Model doesn't train after custom weight initialization

artichoke · July 24, 2021, 6:18pm

I have a model that trains fine without weight initialization but when I try to initialize the weights of my model to custom values (generated by custom_weight_fn), it stops training. Here is the code:

def init_weights(m):
  if type(m) == nn.Linear or type(m) == nn.Conv2d:
    m.weight.data=custom_weight_fn(m.weight.shape)
    m.bias.data=custom_weight_fn(m.bias.shape)

model = nn.Sequential(
    nn.Conv2d(3, channel_1, 5, padding=2),
    nn.ReLU(),
    nn.Conv2d(channel_1, channel_2, 3, padding=1),
    nn.ReLU(),
    Flatten(),
    nn.Linear(32*32*channel_2, 10)
)

model.apply(init_weights)

Does anybody know why this is not working? The code runs without any errors but the model doesn’t train.

Thanks!

ptrblck · July 25, 2021, 6:23am

Don’t use the .data attribute as it’s deprecated and could yield any side effects.
Instead, wrap the code in a with torch.no_grad() block and assign new nn.Parameters to the module parameters or use m.param.copy_ instead.

artichoke · July 25, 2021, 7:23pm

Thanks for your suggestion.
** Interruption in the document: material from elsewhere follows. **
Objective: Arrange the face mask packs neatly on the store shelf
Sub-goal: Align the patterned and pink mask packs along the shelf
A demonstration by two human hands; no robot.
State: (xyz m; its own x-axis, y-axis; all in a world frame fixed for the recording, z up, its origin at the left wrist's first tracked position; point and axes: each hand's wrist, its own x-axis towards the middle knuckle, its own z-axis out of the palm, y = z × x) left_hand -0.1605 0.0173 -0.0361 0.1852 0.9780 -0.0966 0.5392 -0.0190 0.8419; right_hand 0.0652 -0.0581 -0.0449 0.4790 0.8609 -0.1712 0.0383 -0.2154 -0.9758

But when I apply these changes, it still doesn’t train… Here is my updated code:

def init_weights(m):
  with torch.no_grad():
    if type(m) == nn.Linear or type(m) == nn.Conv2d:
      m.weight = nn.Parameter(custom_weight_fn(m.weight.shape))
      m.bias = nn.Parameter(custom_weight_fn(m.bias.shape))

model = nn.Sequential(
    nn.Conv2d(3, channel_1, 5, padding=2),
    nn.ReLU(),
    nn.Conv2d(channel_1, channel_2, 3, padding=1),
    nn.ReLU(),
    Flatten(),
    nn.Linear(32*32*channel_2, 10)
)

model.apply(init_weights) #if I comment this line, the model trains with no problem

I also tried m.param.copy_ and unfortunately that doesn’t work either.

ptrblck · July 26, 2021, 6:10am

In that case I guess your custom init method might yield a bad initialization, as using e.g. torch.randn works fine and creates valid gradients:

def custom_weight_fn(shape):
    return torch.randn(shape)


def init_weights(m):
  with torch.no_grad():
    if type(m) == nn.Linear or type(m) == nn.Conv2d:
      m.weight = nn.Parameter(custom_weight_fn(m.weight.shape))
      m.bias = nn.Parameter(custom_weight_fn(m.bias.shape))

channel_1 = 3
channel_2 = 3
model = nn.Sequential(
    nn.Conv2d(3, channel_1, 5, padding=2),
    nn.ReLU(),
    nn.Conv2d(channel_1, channel_2, 3, padding=1),
    nn.ReLU(),
    nn.Flatten(),
    nn.Linear(32*32*channel_2, 10)
)

model.apply(init_weights) 

out = model(torch.randn(1, 3, 32, 32))
out.mean().backward()

for name, param in model.named_parameters():
    print('{}, grad.abs().max(): {}'.format(name, param.grad.abs().max()))

artichoke · July 26, 2021, 6:32pm

You are right! I had a small issue, somehow when I initialize my weights according to the custom init function, the training becomes much harder, but if I do hyper-parameter tuning then the model starts to train. Your suggestion on how to set the weights to custom values works well.